BIG IDEA | ‘The predominant feature of Chinese conduct today is not grand strategy but a belligerent, defensive nationalism that lashes out without heed of consequences.’ Sometime in 2020, China came unmoored from its grand strategy.
‘Sometime in 2020, China came unmoored from its grand strategy.’
- ‘Until then, Beijing’s diplomatic, military, and economic efforts were all directed toward national security.’
‘Of late, however, China has lost that purposefulness—one of the hallmarks of grand strategy.’
- ‘The predominant feature of Chinese conduct today is not grand strategy but a belligerent, defensive nationalism that lashes out without heed of consequences.’
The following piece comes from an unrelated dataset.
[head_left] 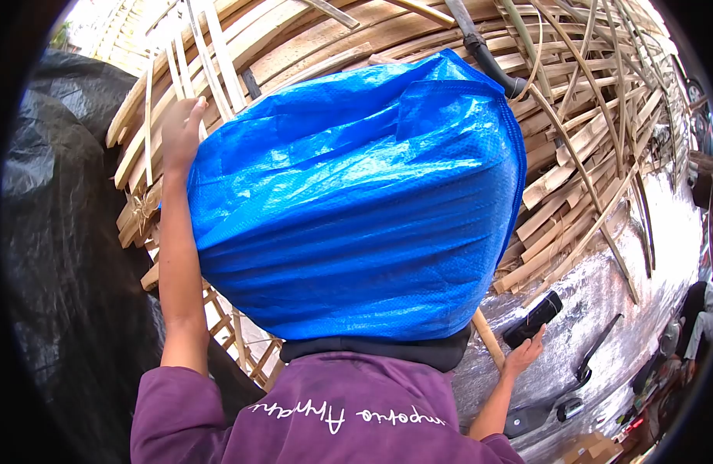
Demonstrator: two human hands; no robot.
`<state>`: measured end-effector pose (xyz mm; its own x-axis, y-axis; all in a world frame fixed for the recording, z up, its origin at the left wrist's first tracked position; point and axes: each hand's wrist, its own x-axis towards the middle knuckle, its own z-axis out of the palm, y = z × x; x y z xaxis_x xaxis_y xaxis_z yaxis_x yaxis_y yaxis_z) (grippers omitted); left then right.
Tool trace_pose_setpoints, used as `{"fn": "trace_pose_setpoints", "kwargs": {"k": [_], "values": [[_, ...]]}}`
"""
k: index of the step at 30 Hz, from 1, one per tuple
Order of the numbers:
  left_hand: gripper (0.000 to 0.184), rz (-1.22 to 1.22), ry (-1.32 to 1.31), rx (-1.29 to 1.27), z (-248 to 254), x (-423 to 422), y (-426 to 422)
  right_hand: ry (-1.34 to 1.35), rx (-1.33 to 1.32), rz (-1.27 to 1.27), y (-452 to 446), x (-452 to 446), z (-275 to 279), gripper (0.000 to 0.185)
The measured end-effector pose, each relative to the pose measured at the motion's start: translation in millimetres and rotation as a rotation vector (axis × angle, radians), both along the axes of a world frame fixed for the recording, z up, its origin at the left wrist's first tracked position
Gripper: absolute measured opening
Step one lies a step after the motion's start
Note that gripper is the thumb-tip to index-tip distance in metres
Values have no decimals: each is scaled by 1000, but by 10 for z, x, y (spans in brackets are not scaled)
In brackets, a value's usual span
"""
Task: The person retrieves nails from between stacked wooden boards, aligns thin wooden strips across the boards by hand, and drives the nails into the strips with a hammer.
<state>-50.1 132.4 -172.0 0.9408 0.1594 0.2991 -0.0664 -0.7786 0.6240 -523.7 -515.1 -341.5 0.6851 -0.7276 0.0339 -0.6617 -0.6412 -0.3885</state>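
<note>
A blue woven plastic sheet covers my lap and legs, bulging over them below my purple shirt. My left hand is closed at the sheet's left edge, beside thin split bamboo strips. What lies inside its fingers is hidden. Low on the right, my right hand has its fingers at the lower corner of a black rectangular object, which looks like a phone or a case. The object lies tilted over a silvery ground sheet.
Curved stacks of split bamboo lie ahead and to the right. A dark plastic sheet hangs on the left. A black curved tool and a dark flat item rest on the silvery sheet. Cardboard sits at the bottom right.
</note>
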Motion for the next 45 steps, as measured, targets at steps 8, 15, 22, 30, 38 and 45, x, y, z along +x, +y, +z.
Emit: {"fn": "trace_pose_setpoints", "kwargs": {"k": [8, 15, 22, 30, 38, 45], "values": [[31, -11, 11, -12, 26, -20, -39, -12, -12, 57, -104, 40, 1, 56], [30, -16, 36, 9, 14, -13, -32, 31, 13, 38, -105, 47, 24, 57], [30, -22, 41, 26, -41, 11, 22, 0, -30, 67, -136, 82, 10, 57], [28, -28, 39, 26, -32, -2, 8, 18, -12, 66, -162, 98, 27, 57], [28, -38, 47, 38, -46, 0, 30, -60, 134, -62, -162, -52, -55, 58], [27, -35, 47, 7, -31, -16, -13, -69, 91, -41, -96, -102, -64, 59]]}}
‘Just why that breakdown has occurred is uncertain.’
- ‘But it is clear that the change has put both China and the world in jeopardy.’
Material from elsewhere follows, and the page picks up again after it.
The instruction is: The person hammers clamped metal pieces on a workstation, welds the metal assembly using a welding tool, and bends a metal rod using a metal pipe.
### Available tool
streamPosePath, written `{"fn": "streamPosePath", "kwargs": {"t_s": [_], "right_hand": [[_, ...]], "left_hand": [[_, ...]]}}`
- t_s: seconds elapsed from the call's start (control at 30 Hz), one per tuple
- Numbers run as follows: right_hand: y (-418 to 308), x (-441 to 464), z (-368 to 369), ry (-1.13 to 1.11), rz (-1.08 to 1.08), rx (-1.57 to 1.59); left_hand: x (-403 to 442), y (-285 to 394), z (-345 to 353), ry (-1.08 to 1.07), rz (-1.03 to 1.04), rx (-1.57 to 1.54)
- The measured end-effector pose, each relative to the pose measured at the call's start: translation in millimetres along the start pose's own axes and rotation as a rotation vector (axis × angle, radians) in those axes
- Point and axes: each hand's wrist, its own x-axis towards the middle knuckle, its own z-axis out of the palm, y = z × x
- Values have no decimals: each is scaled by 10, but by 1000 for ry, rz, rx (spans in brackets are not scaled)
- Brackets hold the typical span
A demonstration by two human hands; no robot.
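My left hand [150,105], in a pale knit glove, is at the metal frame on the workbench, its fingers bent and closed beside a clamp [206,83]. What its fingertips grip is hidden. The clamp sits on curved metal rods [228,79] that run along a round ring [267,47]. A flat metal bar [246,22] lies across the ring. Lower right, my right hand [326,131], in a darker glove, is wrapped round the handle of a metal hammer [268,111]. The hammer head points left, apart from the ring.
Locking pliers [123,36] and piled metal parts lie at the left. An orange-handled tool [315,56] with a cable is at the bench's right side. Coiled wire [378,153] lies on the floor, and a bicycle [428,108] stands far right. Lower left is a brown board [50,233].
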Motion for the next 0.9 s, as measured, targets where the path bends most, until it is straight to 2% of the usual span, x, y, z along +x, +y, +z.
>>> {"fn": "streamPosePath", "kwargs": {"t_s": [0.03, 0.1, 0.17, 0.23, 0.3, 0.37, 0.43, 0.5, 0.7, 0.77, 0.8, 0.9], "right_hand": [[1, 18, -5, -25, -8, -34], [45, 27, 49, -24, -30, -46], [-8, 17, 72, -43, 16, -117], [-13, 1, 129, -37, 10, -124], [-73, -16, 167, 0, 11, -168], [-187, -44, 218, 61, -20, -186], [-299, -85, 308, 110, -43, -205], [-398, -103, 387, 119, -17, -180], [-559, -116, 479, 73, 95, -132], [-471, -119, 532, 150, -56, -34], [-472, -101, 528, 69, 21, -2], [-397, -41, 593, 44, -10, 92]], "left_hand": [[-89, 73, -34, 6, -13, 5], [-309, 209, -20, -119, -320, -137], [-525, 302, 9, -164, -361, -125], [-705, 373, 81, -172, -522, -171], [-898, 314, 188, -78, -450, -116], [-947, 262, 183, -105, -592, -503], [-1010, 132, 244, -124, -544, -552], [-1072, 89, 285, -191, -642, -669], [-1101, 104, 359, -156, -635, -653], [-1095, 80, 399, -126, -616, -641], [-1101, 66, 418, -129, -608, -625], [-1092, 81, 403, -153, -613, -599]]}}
‘China risks undoing all it has gained—at considerable cost—since the Chinese Communist Party (CCP) came to power.’
- ‘And the rest of the world, particularly the United States, finds itself confronted not with the hard task of managing a rising, reasonably predictable power but the infinitely harder job of managing a flailing one.’
‘In China’s case, a grand strategy has defined the Communist Party’s conduct for most of its time in power.’
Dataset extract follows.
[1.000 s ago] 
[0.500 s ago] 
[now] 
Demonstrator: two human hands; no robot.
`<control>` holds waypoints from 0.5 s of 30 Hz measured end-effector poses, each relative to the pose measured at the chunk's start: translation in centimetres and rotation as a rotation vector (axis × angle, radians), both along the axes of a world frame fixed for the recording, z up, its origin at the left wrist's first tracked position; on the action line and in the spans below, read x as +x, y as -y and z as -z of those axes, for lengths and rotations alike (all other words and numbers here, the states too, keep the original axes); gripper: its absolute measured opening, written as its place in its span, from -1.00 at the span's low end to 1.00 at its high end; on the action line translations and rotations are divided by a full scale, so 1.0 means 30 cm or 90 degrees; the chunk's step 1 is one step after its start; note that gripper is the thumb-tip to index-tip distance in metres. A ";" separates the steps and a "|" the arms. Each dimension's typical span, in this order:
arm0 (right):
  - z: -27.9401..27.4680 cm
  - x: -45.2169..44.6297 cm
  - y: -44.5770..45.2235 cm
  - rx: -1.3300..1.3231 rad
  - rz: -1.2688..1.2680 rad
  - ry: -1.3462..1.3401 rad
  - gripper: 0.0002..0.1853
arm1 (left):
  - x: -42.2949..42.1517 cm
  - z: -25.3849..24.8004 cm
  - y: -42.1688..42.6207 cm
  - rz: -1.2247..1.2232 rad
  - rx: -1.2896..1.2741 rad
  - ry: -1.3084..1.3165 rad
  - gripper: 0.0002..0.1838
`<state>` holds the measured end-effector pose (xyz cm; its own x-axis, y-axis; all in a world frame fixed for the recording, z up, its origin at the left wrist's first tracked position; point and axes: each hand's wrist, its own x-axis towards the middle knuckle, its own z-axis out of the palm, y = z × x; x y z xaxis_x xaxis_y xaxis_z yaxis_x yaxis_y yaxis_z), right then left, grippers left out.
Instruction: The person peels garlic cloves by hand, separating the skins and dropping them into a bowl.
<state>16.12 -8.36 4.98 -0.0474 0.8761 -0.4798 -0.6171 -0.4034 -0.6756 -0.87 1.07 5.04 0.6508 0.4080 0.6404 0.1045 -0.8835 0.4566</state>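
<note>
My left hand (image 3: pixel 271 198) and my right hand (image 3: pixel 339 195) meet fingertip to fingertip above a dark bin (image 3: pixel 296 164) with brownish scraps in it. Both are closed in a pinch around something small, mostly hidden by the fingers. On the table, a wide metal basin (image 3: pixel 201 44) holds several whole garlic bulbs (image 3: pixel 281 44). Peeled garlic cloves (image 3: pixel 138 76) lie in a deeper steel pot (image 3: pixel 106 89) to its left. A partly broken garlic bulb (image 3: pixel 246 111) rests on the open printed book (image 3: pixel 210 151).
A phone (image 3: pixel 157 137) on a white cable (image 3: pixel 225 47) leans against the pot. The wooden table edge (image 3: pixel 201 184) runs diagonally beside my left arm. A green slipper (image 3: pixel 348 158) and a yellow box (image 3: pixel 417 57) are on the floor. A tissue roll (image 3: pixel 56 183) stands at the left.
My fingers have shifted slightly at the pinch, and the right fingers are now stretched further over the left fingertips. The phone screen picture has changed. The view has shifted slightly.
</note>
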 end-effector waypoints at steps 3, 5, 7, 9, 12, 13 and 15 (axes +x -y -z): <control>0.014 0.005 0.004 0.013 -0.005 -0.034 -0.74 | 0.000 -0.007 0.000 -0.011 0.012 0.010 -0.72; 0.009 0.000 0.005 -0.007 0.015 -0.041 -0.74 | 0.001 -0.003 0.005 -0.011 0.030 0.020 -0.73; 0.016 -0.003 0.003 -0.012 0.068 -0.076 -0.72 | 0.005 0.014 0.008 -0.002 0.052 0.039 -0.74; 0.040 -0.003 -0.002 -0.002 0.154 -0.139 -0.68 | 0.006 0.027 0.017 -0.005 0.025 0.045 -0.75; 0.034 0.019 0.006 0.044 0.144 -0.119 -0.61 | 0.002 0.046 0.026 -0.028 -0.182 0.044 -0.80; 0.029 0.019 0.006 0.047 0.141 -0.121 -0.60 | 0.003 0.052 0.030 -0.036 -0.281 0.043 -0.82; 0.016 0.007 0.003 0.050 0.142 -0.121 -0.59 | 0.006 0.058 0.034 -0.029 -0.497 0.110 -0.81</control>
- ‘From Mao Zedong to Xi Jinping, China has sought to secure the state by weaving together diplomatic, economic, and military power.’
- ‘Diplomatically, the country sought a balance of power that left it, inasmuch as possible, closer to other powers in the world than those powers were to one another.’
- ‘For an insecure country, having friends wherever possible made sense—and that meant continuing to talk even in the face of disagreements.’
- ‘China strove for a productive economy, which served multiple purposes: It allowed for aid to foreign countries that could be friends in times of need, it kept the citizenry on the CCP’s side, and it paid for military modernization.’